Sytuacja na rynkach 29 lipca

Publikacja: 29.07.2021 11:37

Dorota Sierakowska, analityk surowcowy DM BOŚ

Dorota Sierakowska, analityk surowcowy DM BOŚ

Foto: DM BOŚ

Wczorajszy wieczór na globalnych rynkach walutowych przyniósł podbicie zmienności, które zresztą nie było szczególnym zaskoczeniem. W środę bowiem inwestorzy na rynkach walutowych przez większość dnia wyczekiwali informacji ze strony Rezerwy Federalnej w kwestii dalszych planów związanych z polityką monetarną w USA.

Oczekiwania skłaniały się do zmiany retoryki Fed na bardziej gołębią, co już od początku tygodnia sugerowały ruchy inwestorów na rynku – wartość amerykańskiego dolara znajdowała się bowiem pod presją jeszcze zanim miały miejsce wczorajsze komunikaty.

Tymczasem sama publikacja potwierdziła wspomniane oczekiwania.
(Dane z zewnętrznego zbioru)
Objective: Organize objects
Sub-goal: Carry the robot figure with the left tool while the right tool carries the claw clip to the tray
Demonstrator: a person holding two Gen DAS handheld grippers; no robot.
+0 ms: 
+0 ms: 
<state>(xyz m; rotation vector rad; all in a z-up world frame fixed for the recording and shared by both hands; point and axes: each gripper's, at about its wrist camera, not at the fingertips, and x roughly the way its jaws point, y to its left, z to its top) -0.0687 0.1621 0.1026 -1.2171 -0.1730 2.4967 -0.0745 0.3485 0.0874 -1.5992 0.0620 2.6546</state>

Szef Fed, Jerome Powell, powiedział, że podwyżki stóp procentowych są jeszcze „daleko przed nami", co samo w sobie stanowiło impuls dla inwestorów do głębszej wyprzedaży amerykańskiego dolara. Fed nie zasygnalizował także żadnych planowanych zmian w polityce monetarnej w USA w najbliższym czasie. Jerome Powell wyraził też przekonanie, że dane z amerykańskiego rynku pracy powinny być lepsze, zanim Fed zdecyduje się na ograniczanie programu skupu aktywów.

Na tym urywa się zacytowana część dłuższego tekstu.